In this initial study, we chose to focus on the level of counties. We constructed a dataset of 630 US counties for which we had enough data to compute NGI values for each year between 2008 and 2021 and demonstrate their usefulness for real estate investors. We identified a statistical connection between the dynamics of NGI over time and the key performance metric of counties, measured by their residential property prices. We illustrated our findings on two use cases. While we chose residential property prices due to the data abundance, these findings may also be relevant for multifamily, which remains a dominant institutional asset class.

NICHE TRANSFORMATION

In recent years, multifamily investors have experienced a stronger bull market as compared to other asset classes.1 However, as the rising tide has lifted (almost) all boats, a potentially receding tide necessitates a more selective investment strategy.

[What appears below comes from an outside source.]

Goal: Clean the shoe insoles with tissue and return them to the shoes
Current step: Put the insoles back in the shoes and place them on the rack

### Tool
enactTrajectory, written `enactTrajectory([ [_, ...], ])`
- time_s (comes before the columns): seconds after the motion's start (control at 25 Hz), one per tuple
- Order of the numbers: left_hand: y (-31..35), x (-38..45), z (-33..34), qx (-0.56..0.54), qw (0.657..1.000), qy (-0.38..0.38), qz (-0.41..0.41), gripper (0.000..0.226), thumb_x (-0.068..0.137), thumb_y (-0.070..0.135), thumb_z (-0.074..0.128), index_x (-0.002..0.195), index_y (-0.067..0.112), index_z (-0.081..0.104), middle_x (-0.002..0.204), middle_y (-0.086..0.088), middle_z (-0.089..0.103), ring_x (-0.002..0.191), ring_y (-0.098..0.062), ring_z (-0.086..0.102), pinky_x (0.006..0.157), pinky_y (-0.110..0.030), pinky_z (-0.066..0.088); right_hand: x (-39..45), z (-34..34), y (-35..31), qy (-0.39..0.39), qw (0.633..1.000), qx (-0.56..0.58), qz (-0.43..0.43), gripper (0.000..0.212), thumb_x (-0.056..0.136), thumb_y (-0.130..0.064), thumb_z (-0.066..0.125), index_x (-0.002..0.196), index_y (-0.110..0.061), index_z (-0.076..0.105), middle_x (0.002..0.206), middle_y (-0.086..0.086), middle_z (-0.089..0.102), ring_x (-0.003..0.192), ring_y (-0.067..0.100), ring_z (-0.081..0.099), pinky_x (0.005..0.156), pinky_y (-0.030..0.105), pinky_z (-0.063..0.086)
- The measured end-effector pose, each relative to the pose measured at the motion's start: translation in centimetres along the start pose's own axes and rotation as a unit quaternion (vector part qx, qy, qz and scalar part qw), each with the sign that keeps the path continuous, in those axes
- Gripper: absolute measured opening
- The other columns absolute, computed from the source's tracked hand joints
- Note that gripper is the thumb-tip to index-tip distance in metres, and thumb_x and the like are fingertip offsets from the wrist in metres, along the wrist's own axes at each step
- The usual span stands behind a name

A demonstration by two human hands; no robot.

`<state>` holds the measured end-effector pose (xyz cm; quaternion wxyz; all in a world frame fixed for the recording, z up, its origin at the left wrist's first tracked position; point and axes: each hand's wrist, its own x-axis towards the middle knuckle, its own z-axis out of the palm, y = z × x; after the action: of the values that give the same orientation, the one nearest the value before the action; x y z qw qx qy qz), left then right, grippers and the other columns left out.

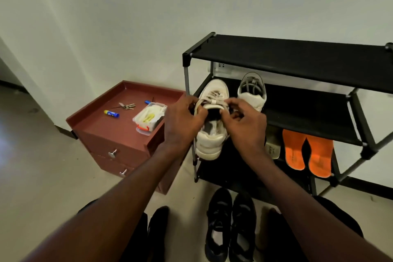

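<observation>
both hands are at the mouth of a white sneaker (209, 144), which is held in front of the left end of the black shoe rack (297, 57), heel toward the camera and toe toward the wall. the left hand (180, 121) has its fingers (196, 105) curled over the left edge of the shoe's opening, gripping it, and the right hand (244, 123) has its fingers (230, 103) curled on the tongue and right edge, pinching it near the laces. between the two sets of fingers the dark inside of the shoe shows; whether an insole lies in there cannot be told. just beyond the right fingers the second white sneaker (252, 93) stands on the rack's middle shelf, heel toward the camera. below and right of the right fingers a pair of orange insoles (308, 153) lies on a lower shelf, side by side and touching. left of the left fingers a reddish drawer cabinet (119, 134) carries a clear plastic box (148, 116), a bunch of keys (127, 106) and a blue and yellow tube (111, 114). near the camera, beneath both forearms, a pair of black shoes (230, 225) sits on the floor.
</observation>
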<state>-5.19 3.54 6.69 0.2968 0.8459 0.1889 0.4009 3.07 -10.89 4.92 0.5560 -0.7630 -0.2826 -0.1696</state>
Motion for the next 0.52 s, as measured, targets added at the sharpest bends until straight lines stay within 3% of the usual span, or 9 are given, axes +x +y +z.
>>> enactTrajectory([
  [0.2,-2.7,6.4,5.5,-0.044,0.998,0.02,-0.027,0.013,0.089,0.031,0.073,0.099,0.024,0.079,0.081,0.013,0.075,0.072,-0.001,0.069,0.07,-0.032,0.059,6.4,3.4,2.9,0.017,0.999,-0.032,0.03,0.024,0.1,-0.031,0.065,0.119,-0.021,0.075,0.1,-0.011,0.076,0.084,-0.003,0.068,0.075,0.014,0.056],
  [0.36,-5.1,8.2,8.4,-0.13,0.988,0.058,-0.061,0.006,0.093,0.028,0.077,0.096,0.026,0.081,0.08,0.018,0.075,0.077,0.003,0.071,0.069,-0.019,0.056,7.7,4.6,5.6,-0.004,0.997,-0.081,-0.01,0.028,0.104,-0.018,0.057,0.127,-0.024,0.072,0.106,-0.013,0.075,0.088,-0.003,0.068,0.08,0.011,0.053],
  [0.44,-5.4,8.9,9.3,-0.167,0.981,0.064,-0.072,0.006,0.094,0.028,0.077,0.095,0.024,0.082,0.079,0.017,0.076,0.078,0.002,0.072,0.068,-0.014,0.053,8.6,4.9,6.3,0.005,0.996,-0.092,-0.008,0.028,0.102,-0.016,0.06,0.127,-0.022,0.072,0.102,-0.017,0.073,0.081,-0.009,0.065,0.077,0.001,0.045],
  [0.52,-5.0,9.1,9.1,-0.196,0.975,0.064,-0.076,0.009,0.096,0.028,0.075,0.095,0.023,0.082,0.08,0.015,0.077,0.079,-0.002,0.073,0.071,-0.021,0.056,9.2,5.2,6.1,0.026,0.994,-0.109,0.008,0.024,0.101,-0.017,0.063,0.122,-0.022,0.074,0.095,-0.016,0.071,0.071,-0.015,0.057,0.071,-0.004,0.038],
])
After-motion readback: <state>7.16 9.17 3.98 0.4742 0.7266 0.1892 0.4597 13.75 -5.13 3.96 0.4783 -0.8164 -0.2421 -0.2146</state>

Just as asset allocation is a primary driver of portfolio returns in a mixed asset class portfolio (e.g., stocks, bonds, etc.),2 selection decisions at the metropolitan statistical area (MSA) level or county level drive the bulk of returns within the real estate investment universe, with individual asset selection relegated to the second place in the return composition hierarchy. Our analysis indicates that—in the majority of cases—a residential property’s price can be predicted within a 20% margin solely based on its county, which validates the importance of county-level selection.

Real estate portfolio management can be enhanced by a proactive, “top-down” market selection approach highlighting locations with potential for above-market return profiles. “Bottom-up” individual investment-level strategies can be supplemented rather than replaced with these analyses. Knowledge of high-potential target counties within the investable universe can ultimately be an alpha enhancer in a competitive investment market.

But there are more than 3,000 counties in the US, so where shall we start?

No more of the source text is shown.